Title of project
Harnessing Endogenous Retrovirus-Based Immunotherapy for Metabolic Syndrome Treatment (Treatment HERO)
Abstract
The project proposes that targeting endogenous retroviruses (ERVs) through immunotherapy may provide a novel therapeutic strategy to limit the progression of Type 2 Diabetes (T2D) by reducing cellular senescence. T2D, a late-stage manifestation of Metabolic Syndrome (MetS), is driven by chronic insulin resistance, low-grade inflammation, and progressive β-cell dysfunction. While current interventions can often alleviate early symptoms, they require lifelong use and fail to halt advanced T2D due to progressive β-cell dysfunction, highlighting the need for more effective, mechanism-based strategies. ERVs, remnants of ancient viral infections, are reactivated under cellular stress, and drive inflammation and cellular senescence in metabolically active tissues, thereby driving metabolic dysfunction.
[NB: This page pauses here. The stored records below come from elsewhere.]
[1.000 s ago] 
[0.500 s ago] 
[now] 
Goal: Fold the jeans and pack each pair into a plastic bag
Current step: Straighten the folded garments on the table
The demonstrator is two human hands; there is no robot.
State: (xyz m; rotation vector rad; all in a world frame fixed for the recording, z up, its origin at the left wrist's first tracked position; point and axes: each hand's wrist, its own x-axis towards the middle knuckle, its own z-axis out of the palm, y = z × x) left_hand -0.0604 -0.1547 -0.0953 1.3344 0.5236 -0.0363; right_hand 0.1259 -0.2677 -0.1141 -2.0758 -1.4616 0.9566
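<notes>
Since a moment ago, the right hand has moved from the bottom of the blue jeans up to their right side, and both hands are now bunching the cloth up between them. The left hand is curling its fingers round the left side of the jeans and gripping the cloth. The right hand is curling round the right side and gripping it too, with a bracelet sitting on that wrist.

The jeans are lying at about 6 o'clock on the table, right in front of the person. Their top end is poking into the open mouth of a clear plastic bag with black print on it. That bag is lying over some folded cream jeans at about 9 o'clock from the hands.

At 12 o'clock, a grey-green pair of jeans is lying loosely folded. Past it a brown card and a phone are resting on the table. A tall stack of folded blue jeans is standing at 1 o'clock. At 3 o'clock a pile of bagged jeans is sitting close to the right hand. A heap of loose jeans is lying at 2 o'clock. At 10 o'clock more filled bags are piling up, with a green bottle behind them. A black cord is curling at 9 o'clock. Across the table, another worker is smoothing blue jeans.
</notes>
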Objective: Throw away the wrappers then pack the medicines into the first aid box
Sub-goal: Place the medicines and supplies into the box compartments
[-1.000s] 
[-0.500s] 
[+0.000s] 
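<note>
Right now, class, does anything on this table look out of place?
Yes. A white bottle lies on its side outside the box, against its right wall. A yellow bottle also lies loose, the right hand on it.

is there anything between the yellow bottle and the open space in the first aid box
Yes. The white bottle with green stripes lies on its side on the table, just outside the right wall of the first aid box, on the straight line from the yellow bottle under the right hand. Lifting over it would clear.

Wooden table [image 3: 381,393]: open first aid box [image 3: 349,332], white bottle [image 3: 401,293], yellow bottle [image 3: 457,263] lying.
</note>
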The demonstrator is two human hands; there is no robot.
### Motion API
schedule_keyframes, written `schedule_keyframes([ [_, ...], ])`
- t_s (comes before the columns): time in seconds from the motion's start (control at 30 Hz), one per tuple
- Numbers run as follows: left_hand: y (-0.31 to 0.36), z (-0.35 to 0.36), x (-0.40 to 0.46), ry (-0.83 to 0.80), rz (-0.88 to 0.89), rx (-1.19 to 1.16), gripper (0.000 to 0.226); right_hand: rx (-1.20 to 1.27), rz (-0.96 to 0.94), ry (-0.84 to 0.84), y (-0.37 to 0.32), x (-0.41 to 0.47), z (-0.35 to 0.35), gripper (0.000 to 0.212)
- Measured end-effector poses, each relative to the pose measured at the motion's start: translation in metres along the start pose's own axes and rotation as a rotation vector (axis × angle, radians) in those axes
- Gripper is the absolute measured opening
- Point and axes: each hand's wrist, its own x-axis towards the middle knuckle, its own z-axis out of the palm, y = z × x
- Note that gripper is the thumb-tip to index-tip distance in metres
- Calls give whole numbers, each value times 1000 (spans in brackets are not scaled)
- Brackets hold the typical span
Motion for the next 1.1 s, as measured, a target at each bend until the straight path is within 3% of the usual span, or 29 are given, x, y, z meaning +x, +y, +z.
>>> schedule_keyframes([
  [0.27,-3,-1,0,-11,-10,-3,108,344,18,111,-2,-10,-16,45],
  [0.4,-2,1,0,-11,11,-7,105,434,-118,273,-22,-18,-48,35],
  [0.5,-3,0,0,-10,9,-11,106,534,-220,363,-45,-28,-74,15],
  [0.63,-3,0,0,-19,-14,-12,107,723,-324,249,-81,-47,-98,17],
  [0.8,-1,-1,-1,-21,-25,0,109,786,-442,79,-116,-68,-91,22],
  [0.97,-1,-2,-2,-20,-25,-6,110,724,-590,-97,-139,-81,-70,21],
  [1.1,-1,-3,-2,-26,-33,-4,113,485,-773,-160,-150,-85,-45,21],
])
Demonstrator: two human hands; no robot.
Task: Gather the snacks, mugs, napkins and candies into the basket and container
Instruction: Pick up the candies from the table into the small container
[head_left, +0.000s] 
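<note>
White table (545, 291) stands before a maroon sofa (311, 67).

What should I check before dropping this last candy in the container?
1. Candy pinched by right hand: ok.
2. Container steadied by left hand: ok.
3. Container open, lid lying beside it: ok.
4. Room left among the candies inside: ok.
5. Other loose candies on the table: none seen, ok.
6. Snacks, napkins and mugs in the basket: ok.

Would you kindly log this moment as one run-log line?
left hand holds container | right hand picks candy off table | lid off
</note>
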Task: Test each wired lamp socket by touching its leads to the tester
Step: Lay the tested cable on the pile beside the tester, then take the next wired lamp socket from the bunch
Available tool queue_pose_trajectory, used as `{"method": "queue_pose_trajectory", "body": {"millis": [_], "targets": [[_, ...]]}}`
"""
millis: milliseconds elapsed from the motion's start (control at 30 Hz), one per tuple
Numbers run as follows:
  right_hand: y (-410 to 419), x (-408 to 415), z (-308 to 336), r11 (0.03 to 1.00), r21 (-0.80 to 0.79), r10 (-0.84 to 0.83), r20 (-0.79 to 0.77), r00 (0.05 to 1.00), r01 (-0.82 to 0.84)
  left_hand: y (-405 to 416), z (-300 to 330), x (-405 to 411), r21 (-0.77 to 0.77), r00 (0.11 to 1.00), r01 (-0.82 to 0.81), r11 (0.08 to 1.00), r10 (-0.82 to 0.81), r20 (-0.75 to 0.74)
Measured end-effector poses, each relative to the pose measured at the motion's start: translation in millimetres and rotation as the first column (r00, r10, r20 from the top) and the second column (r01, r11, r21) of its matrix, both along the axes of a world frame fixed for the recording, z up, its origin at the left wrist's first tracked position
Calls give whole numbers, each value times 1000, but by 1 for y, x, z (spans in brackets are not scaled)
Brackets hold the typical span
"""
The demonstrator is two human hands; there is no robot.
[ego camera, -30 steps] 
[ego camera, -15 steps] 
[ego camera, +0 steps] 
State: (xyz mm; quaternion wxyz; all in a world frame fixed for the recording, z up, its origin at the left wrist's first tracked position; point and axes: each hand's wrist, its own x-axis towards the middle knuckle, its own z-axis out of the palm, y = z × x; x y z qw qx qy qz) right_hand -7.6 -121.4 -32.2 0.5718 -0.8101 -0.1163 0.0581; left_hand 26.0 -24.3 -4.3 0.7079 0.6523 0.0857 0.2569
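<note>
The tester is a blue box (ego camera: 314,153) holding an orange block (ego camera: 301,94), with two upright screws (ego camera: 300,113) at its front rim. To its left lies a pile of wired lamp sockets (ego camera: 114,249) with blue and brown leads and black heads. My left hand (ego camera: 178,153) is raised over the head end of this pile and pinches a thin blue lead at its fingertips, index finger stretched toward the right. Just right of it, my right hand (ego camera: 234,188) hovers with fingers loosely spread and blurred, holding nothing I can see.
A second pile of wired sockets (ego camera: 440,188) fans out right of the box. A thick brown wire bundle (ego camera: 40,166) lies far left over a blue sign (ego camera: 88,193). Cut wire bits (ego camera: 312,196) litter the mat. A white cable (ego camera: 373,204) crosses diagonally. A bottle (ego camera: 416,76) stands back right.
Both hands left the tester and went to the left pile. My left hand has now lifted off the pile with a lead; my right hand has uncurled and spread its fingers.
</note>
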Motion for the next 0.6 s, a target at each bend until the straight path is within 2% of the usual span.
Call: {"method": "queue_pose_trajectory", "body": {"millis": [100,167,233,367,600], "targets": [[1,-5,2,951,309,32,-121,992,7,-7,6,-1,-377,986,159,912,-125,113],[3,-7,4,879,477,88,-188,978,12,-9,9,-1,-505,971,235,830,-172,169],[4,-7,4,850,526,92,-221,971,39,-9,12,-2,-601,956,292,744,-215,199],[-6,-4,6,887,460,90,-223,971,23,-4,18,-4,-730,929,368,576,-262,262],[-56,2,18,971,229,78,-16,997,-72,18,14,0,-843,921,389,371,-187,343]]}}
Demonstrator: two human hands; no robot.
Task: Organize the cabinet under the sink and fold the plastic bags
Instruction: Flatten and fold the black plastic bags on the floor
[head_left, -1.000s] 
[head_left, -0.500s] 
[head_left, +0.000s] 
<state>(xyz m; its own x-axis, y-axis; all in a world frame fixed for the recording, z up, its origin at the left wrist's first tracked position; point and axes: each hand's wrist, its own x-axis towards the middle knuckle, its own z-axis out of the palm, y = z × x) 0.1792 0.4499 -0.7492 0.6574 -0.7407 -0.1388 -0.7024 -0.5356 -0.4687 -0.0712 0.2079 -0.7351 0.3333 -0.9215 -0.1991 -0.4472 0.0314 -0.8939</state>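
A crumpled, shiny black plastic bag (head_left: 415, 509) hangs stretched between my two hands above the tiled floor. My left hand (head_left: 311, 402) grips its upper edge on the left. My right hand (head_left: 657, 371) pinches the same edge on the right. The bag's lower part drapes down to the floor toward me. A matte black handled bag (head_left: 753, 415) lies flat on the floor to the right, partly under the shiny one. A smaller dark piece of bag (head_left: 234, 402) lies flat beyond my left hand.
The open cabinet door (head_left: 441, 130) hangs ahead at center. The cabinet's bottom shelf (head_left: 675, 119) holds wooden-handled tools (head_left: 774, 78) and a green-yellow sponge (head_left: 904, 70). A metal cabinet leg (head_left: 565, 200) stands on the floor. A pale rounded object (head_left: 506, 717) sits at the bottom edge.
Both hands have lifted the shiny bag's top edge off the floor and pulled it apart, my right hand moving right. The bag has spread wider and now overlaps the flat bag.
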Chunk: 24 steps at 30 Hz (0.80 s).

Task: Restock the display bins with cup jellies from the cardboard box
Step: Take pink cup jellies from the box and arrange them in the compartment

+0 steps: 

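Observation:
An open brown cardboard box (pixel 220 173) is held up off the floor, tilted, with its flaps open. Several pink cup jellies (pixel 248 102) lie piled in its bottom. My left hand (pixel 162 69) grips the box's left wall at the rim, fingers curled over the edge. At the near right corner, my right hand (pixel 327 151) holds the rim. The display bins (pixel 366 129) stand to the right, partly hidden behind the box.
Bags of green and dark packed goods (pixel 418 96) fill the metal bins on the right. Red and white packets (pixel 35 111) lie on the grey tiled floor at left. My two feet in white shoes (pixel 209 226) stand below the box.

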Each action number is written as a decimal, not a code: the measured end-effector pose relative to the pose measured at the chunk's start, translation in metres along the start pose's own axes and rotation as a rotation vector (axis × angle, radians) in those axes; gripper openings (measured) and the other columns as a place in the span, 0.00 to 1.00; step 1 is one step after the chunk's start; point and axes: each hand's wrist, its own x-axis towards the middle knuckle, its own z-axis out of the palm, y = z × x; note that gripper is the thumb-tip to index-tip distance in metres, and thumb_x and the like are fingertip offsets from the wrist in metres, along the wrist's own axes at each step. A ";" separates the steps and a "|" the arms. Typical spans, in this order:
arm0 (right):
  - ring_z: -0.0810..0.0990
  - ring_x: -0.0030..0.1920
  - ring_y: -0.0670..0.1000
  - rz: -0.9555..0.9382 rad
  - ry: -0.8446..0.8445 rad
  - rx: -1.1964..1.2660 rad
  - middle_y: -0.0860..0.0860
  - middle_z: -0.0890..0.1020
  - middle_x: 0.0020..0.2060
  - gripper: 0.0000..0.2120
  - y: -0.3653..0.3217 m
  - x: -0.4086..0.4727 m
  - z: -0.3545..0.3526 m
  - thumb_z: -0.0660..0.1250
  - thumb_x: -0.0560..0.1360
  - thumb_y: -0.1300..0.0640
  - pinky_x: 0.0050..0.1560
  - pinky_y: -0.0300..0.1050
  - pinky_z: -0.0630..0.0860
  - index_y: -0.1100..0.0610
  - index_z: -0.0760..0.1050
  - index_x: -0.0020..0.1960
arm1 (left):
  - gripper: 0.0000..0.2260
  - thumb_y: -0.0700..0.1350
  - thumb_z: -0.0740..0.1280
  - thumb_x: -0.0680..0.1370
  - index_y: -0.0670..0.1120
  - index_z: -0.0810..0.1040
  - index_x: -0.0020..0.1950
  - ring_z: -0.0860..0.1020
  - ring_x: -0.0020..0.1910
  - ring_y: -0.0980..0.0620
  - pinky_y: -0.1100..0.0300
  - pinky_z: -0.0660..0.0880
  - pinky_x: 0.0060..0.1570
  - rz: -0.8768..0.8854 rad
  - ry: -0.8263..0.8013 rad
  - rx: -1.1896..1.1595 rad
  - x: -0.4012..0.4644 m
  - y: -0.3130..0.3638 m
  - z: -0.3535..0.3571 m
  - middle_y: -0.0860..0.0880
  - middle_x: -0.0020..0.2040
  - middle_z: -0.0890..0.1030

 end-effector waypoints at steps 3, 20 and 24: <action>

As HERV-K family and its murine orthologues, Intracisternal-A-Particles related Envelope (IAPE), mouse mammary tumor virus (MMTV), and murine leukemia virus (MLV), are key contributors in senescence, they make interesting targets in the treatment of metabolic dysfunction. This project will develop optimized viral vector-based immunotherapies targeting murine ERVs, specifically IAPE and MMTV, engineered with novel mutations in the envelope´s immunosuppressive domain (ISD) to break immune tolerance. In vitro studies will assess the immunotherapies’ inflammatory potential; in vivo models will evaluate effects on T cell activation, insulin resistance, glucose metabolism, and weight gain under a novel fast-food mimicking diet (FFMD) that together with isothermal housing conditions triggers T2D and hepatic steatohepatitis in mice. Mechanistic insights will be further explored via immune cell depletion experiments, transcriptomics, metabolic immunogenic profiling, and cellular energetics, with inclusion of comparative human tissue datasets. The project will validate the robustness of ERV immunotherapies in T2D animals, ultimately aiming to justify appropriately targeted interventions to treat T2D in humans.